**TASK PROMPT**
Would you return, word for word, the lines of the data below from the line with "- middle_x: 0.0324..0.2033" through the line with "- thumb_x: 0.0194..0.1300", and no others?

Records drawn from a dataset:
####################

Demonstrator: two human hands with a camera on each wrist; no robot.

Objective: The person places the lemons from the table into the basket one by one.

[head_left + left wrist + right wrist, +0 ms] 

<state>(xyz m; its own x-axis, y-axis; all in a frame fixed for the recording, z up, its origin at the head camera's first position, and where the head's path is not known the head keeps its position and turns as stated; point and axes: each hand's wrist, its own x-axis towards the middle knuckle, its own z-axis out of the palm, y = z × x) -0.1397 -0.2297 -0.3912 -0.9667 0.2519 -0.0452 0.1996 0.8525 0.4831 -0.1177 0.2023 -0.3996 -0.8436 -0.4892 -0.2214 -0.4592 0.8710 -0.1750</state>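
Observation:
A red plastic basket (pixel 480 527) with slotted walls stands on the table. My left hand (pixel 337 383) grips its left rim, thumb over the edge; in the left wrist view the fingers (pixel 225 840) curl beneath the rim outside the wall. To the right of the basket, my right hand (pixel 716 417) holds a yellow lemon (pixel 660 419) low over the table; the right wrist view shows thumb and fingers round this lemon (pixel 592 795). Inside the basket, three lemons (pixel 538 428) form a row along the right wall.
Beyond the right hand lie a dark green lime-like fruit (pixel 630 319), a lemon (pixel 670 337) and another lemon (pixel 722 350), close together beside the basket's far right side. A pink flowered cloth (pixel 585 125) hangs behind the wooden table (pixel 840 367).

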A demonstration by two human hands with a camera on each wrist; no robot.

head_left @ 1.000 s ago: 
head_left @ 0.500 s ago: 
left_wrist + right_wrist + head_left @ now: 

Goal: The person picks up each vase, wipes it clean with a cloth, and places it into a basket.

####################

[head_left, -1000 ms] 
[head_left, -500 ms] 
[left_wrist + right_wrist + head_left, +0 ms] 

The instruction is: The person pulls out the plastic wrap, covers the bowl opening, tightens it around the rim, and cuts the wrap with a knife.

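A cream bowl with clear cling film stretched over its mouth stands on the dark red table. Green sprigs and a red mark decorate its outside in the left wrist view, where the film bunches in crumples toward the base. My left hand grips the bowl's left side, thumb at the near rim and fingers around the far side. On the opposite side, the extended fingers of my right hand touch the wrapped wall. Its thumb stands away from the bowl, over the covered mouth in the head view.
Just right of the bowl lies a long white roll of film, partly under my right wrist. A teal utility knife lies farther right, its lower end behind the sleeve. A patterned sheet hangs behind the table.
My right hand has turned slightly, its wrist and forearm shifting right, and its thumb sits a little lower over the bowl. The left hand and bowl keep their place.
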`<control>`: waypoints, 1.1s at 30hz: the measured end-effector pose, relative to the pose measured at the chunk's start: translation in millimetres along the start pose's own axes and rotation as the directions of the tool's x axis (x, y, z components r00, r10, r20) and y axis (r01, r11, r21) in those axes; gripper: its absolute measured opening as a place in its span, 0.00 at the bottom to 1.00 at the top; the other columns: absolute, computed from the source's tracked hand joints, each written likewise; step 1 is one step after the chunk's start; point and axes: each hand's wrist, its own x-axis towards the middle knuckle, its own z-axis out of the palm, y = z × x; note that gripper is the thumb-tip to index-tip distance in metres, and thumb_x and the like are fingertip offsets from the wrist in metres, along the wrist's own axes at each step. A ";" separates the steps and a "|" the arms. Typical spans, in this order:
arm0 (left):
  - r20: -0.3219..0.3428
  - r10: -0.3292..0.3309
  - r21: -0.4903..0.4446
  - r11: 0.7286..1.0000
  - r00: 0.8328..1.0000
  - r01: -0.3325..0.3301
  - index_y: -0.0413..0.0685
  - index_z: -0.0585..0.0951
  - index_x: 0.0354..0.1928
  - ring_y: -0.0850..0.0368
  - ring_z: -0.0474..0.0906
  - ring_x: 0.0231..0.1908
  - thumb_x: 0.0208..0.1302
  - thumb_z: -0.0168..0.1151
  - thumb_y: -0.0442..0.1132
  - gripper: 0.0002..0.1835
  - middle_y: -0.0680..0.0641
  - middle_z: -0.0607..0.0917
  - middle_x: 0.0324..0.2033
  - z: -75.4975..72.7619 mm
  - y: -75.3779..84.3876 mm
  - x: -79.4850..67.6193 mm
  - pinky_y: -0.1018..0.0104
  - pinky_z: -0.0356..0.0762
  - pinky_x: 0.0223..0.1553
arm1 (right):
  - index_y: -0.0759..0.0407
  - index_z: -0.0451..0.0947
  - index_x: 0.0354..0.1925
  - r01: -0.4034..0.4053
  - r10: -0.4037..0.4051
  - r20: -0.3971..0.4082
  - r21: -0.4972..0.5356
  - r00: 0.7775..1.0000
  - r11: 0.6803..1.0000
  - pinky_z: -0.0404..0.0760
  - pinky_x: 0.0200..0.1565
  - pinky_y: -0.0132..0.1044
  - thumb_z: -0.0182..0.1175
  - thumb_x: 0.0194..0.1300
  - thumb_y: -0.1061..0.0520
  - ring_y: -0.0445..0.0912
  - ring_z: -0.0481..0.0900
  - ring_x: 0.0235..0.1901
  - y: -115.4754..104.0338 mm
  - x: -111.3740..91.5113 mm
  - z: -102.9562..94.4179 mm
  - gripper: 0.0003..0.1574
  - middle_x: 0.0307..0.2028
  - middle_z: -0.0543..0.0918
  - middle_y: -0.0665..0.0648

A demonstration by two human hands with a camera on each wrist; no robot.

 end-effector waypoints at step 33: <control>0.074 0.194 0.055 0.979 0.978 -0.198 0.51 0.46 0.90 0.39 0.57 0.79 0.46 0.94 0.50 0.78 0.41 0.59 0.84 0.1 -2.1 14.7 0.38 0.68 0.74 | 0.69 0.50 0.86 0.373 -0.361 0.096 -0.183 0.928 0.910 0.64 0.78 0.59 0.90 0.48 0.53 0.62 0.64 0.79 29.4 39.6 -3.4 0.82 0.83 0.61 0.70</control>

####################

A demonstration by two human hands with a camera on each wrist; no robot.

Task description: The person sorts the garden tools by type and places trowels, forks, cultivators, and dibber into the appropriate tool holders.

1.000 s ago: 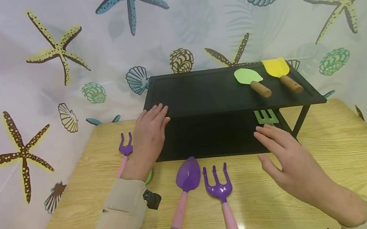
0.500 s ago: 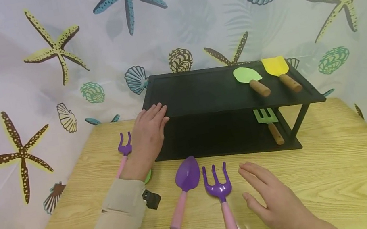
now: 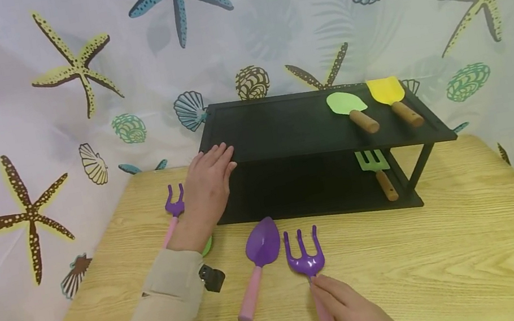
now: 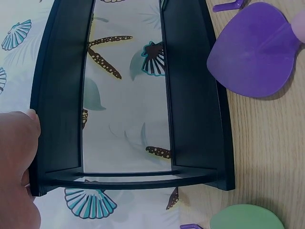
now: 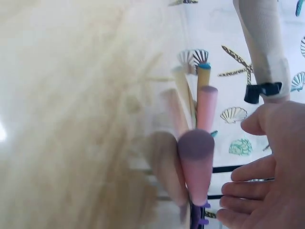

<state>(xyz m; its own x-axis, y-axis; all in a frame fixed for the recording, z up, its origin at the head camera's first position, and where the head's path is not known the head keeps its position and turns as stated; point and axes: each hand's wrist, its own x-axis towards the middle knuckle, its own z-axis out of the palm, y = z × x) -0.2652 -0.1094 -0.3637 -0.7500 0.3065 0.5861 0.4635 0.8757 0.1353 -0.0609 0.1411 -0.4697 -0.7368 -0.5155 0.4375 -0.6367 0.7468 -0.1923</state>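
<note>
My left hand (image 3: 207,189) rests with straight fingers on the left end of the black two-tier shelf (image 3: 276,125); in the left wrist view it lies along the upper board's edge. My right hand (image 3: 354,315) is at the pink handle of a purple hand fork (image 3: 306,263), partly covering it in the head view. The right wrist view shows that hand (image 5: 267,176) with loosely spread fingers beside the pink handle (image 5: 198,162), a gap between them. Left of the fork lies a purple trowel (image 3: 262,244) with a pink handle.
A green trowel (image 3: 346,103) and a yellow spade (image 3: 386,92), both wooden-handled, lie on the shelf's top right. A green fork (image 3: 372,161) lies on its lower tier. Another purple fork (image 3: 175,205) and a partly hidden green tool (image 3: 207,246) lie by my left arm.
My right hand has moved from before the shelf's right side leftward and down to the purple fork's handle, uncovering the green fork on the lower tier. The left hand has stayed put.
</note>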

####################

**ANSWER TO THE PROBLEM**
  - middle_x: 0.0324..0.2033
  - z: -75.4975..72.7619 mm
  - y: -75.3779..84.3876 mm
  - x: -79.4850..67.6193 mm
  - pinky_y: -0.1018..0.0104
  - pinky_z: -0.0356..0.0762
  - pinky_x: 0.0223..0.1553
arm1 (right):
  - index_y: -0.0759..0.0407
  - index_z: -0.0451..0.0947
  - index_x: 0.0354..0.1925
  - r01: -0.4034..0.4053
  - r10: -0.4037..0.4051
  - r20: -0.3971..0.4082
  - r21: -0.4972..0.5356
  - r00: 0.7775..1.0000
  - r11: 0.6803..1.0000
  - pinky_z: -0.0404..0.0760
  - pinky_x: 0.0200..0.1565
  - pinky_y: -0.0132..0.1044
  - thumb_z: -0.0182..0.1175
  - thumb_x: 0.0194..0.1300

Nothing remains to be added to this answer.